Exercise prompt - Exact copy, pictures excluded: output the lines from the opening of the entries through the line bearing "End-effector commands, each".

[Records from a data source]
----------------

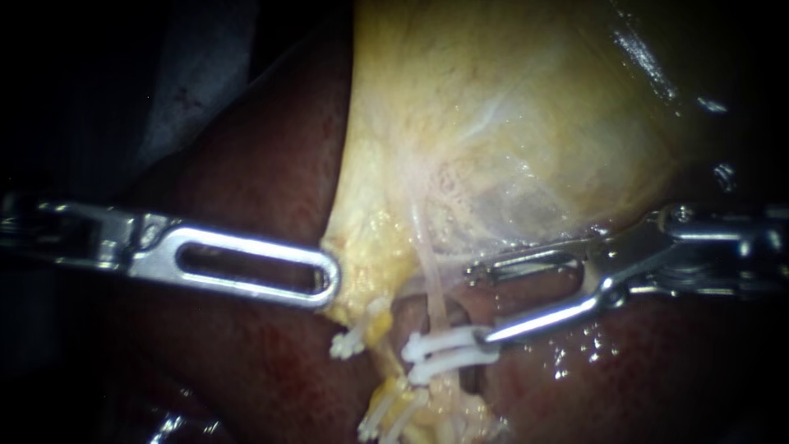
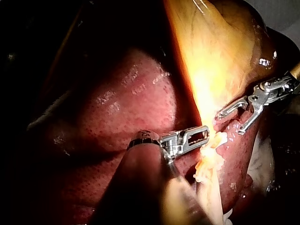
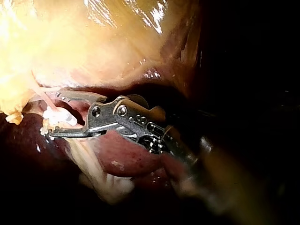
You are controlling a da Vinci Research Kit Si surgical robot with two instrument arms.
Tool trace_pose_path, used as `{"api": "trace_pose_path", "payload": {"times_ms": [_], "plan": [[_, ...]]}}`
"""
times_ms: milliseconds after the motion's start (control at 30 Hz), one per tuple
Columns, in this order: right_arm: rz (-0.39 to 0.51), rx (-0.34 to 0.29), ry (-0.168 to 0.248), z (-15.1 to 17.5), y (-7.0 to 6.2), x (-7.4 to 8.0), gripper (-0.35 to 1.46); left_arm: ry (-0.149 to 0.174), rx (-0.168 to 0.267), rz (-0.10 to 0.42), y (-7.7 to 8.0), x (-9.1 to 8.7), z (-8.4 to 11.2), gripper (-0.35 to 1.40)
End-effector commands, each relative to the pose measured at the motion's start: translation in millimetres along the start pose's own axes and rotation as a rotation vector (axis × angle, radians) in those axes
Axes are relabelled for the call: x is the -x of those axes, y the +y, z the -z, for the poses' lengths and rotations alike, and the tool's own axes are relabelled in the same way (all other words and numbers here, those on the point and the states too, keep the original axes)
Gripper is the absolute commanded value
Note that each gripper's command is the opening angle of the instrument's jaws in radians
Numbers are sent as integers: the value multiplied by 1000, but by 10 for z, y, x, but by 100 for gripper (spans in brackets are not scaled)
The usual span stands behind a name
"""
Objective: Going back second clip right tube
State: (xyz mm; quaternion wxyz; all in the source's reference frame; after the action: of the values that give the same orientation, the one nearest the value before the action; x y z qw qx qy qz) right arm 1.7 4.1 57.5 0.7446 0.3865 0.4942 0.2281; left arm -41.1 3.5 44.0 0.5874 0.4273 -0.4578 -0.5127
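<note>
At the lower edge of the gallbladder (image 1: 509,123), where it overlies the liver (image 1: 246,370), we find both instruments facing each other across the clipped tissue.

Left instrument (image 1: 327,279): the shaft enters near level from the left and the wrist joint is straight. The slotted jaws lie flat together, their rounded tip touching the gallbladder's yellow margin. The left wrist view confirms the jaws closed, with the other instrument ahead of them beyond the clips.

Right instrument (image 1: 477,303): the shaft enters near level from the right with the jaws pointing left. They are spread wide and grip nothing. The upper jaw lies along the gallbladder's underside, and the lower jaw slants down over the liver.

Right tube (image 1: 433,288): a thin pinkish strand descends from the gallbladder just beyond the right jaw tips. Two white clips cross it, one just below the other.
- The upper clip (image 1: 444,341) touches the tip of the lower jaw at its right end. In the right wrist view it sits between the two jaws, close against the lower one and well off the upper.
- The lower clip (image 1: 444,370) lies just beneath, apart from the jaw.

Further white clips (image 1: 352,341) sit on a yellow strand (image 1: 378,325) left of the right tube, below the left instrument's tip.
</note>
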Motion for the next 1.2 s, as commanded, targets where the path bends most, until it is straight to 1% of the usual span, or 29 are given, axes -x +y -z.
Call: {"api": "trace_pose_path", "payload": {"times_ms": [33,100,233,300,467,667,1000,1200], "plan": [[3,3,2,4,-2,-1,51,0,-1,0,0,0,0,-35],[13,7,5,9,-4,-4,51,0,-1,0,0,0,0,-35],[59,21,13,24,-8,-15,53,0,-1,0,0,0,0,-35],[91,35,19,31,-9,-21,54,0,-1,0,0,0,0,-35],[137,71,32,54,-11,-32,57,0,0,0,0,0,-1,-35],[178,102,41,70,-12,-37,60,-1,1,-1,1,-1,-3,-35],[181,110,43,69,-14,-38,60,-1,3,-4,6,-4,-10,-35],[181,111,43,66,-15,-38,60,2,3,-10,14,-9,-23,-35]]}}
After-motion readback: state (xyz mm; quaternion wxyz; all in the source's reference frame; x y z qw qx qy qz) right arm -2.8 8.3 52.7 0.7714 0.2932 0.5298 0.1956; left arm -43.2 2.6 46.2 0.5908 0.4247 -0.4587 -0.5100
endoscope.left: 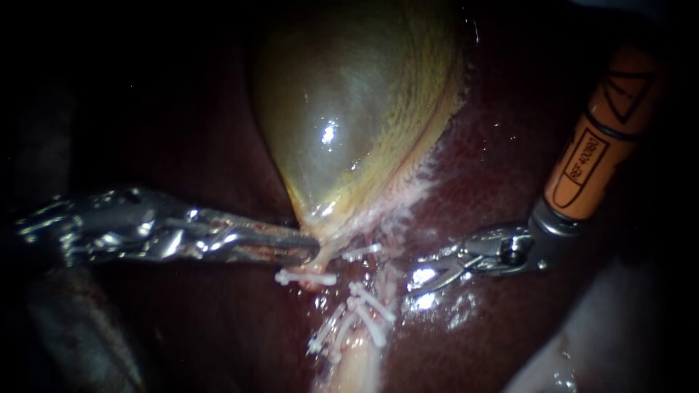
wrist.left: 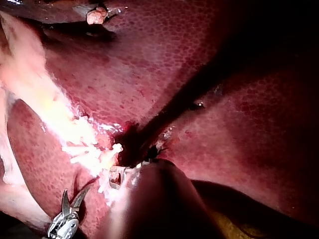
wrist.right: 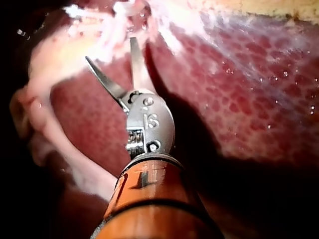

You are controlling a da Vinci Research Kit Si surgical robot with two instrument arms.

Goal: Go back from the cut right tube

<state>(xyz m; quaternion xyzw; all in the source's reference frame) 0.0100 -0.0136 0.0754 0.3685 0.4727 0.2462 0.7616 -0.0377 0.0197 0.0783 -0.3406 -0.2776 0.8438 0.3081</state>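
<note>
The yellow-green gallbladder (endoscope.left: 349, 124) lies on the dark red liver (endoscope.left: 510, 160). My left instrument (endoscope.left: 309, 249) comes in from the left, its jaws shut on the gallbladder's narrow lower end. Below it, several white clips (endoscope.left: 370, 302) sit on pale tubes (endoscope.left: 357, 364) that run downward. My right instrument (endoscope.left: 421, 287), with an orange shaft and two blades, stands open just right of the clips, with nothing between the blades. In the right wrist view the open blades (wrist.right: 110, 50) point at the clips (wrist.right: 119, 20) and stop short of them. The left wrist view shows those open blades (wrist.left: 77, 191) beside the clips (wrist.left: 82, 154).
Liver surface surrounds the site on all sides. A pale strand of tissue (wrist.right: 50, 129) runs beside the right instrument. A dark fold in the liver (wrist.left: 189, 94) extends ahead of the left instrument. Pale tissue (endoscope.left: 604, 342) shows at the lower right.
</note>
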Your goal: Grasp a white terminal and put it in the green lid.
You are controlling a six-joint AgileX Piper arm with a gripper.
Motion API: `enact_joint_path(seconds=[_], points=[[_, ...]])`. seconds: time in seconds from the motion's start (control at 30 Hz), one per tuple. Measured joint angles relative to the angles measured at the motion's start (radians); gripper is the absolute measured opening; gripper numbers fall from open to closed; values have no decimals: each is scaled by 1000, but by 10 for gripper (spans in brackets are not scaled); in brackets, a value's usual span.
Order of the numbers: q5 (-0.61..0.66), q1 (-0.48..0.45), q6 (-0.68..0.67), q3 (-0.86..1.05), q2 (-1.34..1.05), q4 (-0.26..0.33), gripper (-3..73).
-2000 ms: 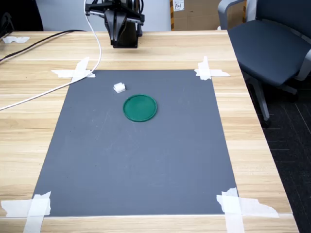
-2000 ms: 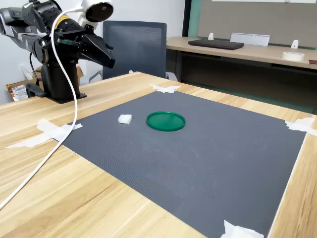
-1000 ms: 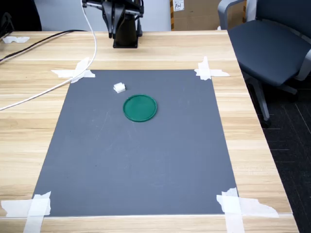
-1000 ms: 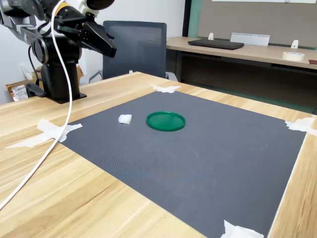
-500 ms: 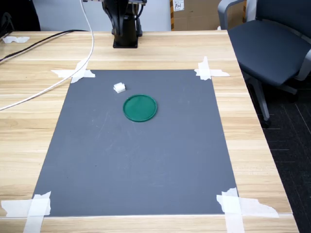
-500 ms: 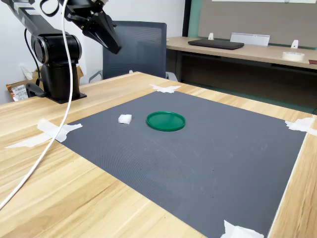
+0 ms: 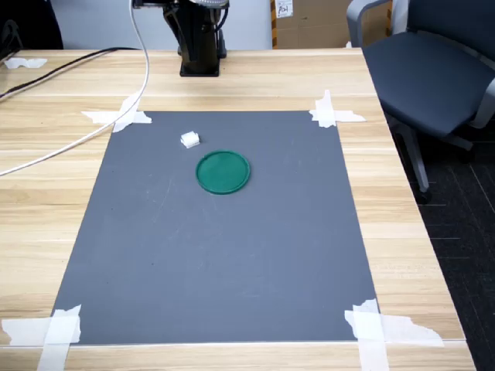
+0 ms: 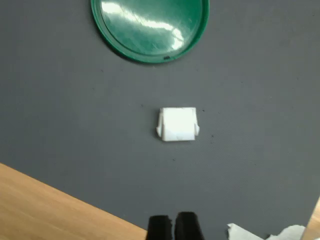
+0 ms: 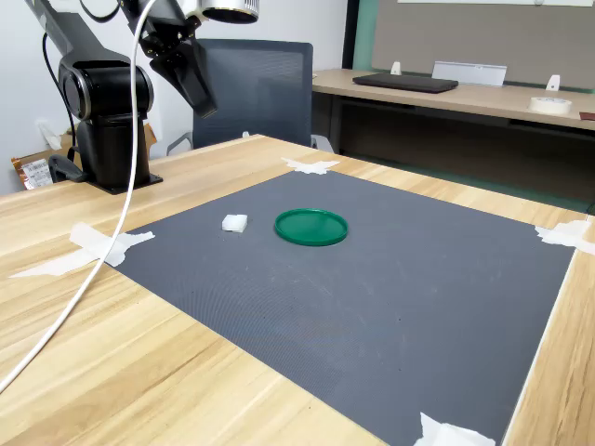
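The approach to the grasp is judged to be in hand: nothing has been picked up. The white terminal (image 7: 189,139) lies on the dark mat (image 7: 232,255), just beside the green lid (image 7: 223,171), to its left and slightly farther away in the first exterior view; the two are seen apart in the wrist view. The lid is empty. The gripper (image 9: 200,93) is held high above the tabletop (image 9: 139,372), near the arm's base (image 9: 107,139) at the second exterior view's left, pointed steeply downward. Its fingers (image 8: 186,226) are seen pressed together with nothing between them. For the next move, a descent toward the terminal and a parting of the fingers would be called for, with the fingers set either side of the piece.
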Motion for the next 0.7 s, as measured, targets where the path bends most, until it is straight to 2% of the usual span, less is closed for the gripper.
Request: enact_joint_path(seconds=[0.27, 0.5, 0.7], points=[[17, 0, -104, -13, 70, 4, -28], [105, 0, -284, -110, 176, 129, -28], [169, 0, -325, -149, 276, 139, -19]])
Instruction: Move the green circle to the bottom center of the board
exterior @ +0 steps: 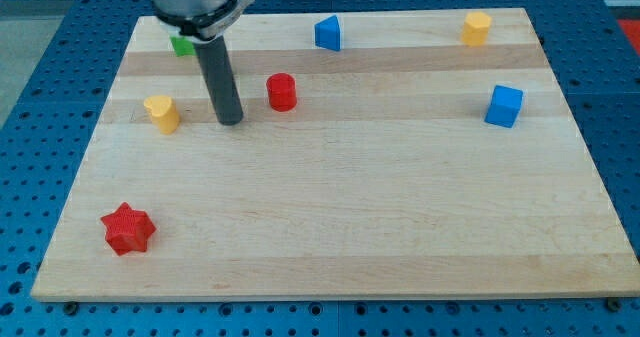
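Note:
A green block shows near the board's top left, mostly hidden behind my rod, so its shape is unclear. My tip rests on the board below and to the right of it, between the yellow block on its left and the red cylinder on its right. The tip touches neither block.
A red star lies at the lower left. A blue block sits at the top middle, a yellow block at the top right, a blue cube at the right. The wooden board rests on a blue perforated table.

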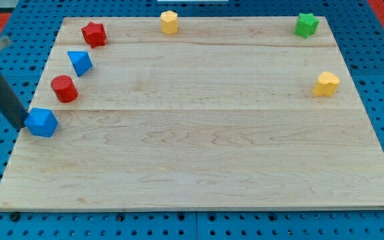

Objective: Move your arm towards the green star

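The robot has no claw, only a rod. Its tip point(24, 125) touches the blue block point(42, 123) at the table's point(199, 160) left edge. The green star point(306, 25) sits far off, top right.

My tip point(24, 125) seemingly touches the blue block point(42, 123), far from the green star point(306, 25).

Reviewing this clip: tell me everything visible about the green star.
The green star is a small, solid-looking bright green block with a star outline, lying flat on the wooden board near the corner at the view's top right. Nothing touches it. The yellow block lies below it; my tip is far off at the view's left.
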`<state>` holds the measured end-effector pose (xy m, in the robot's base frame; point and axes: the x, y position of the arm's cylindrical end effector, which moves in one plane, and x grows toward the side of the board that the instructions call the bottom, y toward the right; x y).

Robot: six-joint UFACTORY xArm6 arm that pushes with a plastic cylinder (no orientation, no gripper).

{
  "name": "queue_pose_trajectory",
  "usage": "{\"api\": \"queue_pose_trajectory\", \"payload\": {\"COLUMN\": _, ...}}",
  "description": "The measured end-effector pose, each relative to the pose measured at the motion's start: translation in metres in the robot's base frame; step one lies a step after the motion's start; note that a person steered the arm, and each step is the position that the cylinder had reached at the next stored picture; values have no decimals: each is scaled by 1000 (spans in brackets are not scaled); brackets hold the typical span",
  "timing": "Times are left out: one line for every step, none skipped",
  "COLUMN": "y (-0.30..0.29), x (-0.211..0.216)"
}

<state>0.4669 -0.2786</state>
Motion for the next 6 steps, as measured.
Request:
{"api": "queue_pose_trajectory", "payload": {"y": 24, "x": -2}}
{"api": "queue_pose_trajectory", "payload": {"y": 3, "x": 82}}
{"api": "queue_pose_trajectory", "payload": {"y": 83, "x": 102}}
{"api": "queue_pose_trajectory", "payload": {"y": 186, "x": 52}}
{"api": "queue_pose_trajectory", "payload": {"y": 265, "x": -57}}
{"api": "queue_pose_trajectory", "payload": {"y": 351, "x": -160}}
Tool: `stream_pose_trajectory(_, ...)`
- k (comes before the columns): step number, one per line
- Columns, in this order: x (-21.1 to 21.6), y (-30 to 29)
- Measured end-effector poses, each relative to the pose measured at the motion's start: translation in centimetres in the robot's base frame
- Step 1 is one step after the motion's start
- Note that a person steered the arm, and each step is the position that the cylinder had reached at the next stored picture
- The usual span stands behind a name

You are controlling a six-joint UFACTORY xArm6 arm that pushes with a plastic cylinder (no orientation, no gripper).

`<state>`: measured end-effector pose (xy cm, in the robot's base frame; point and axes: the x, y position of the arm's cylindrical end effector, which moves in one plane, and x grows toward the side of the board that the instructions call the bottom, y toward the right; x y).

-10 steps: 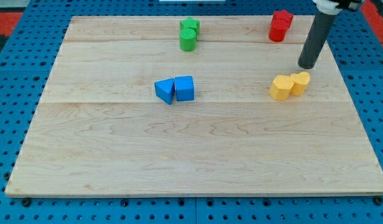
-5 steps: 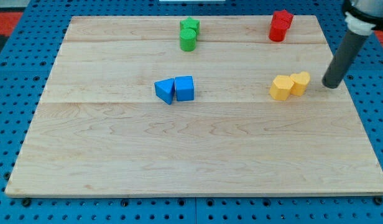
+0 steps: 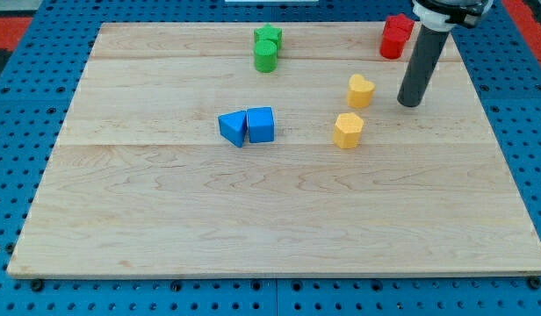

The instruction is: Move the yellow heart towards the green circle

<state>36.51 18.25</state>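
Note:
The yellow heart (image 3: pixel 361 89) lies on the wooden board (image 3: pixel 270 202), right of centre near the view's top. The green circle (image 3: pixel 265 57) stands at the top centre, touching a green star (image 3: pixel 269 37) just above it. My tip (image 3: pixel 410 104) is down on the board just to the right of the yellow heart, with a small gap between them. A second yellow block, a hexagon-like shape (image 3: pixel 348 130), lies below and slightly left of the heart, apart from it.
Two blue blocks (image 3: pixel 248 125) sit touching each other at the board's middle left. Red blocks (image 3: pixel 395 36) stand at the top right, just left of the rod.
The tip swung down to the right of the yellow pair, then swept left and up. The heart moved up-left, the other yellow block moved left, and the two separated.

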Motion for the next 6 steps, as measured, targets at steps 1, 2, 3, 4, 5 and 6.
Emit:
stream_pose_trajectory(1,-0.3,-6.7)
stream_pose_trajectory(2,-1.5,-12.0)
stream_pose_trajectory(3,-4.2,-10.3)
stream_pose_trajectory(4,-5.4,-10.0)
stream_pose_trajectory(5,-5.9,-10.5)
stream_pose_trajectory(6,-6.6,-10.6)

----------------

Solution for this problem -
You are controlling a da Vinci Research Kit Si surgical robot with two instrument arms.
Tool trace_pose_path, used as `{"api": "trace_pose_path", "payload": {"times_ms": [_], "plan": [[_, ...]]}}`
"""
times_ms: milliseconds after the motion's start (control at 30 Hz), one per tuple
Columns, in this order: right_arm: rz (-0.39 to 0.51), rx (-0.34 to 0.29), ry (-0.168 to 0.248), z (-15.1 to 17.5), y (-7.0 to 6.2), x (-7.4 to 8.0), gripper (-0.35 to 1.46); left_arm: ry (-0.149 to 0.174), rx (-0.168 to 0.267), rz (-0.10 to 0.42), y (-7.7 to 8.0), x (-9.1 to 8.7), z (-8.4 to 11.2), gripper (-0.35 to 1.40)
End-effector commands, each relative to the pose measured at the motion's start: translation in millimetres along the start pose's own axes and rotation as a rotation vector (axis × angle, radians) in those axes

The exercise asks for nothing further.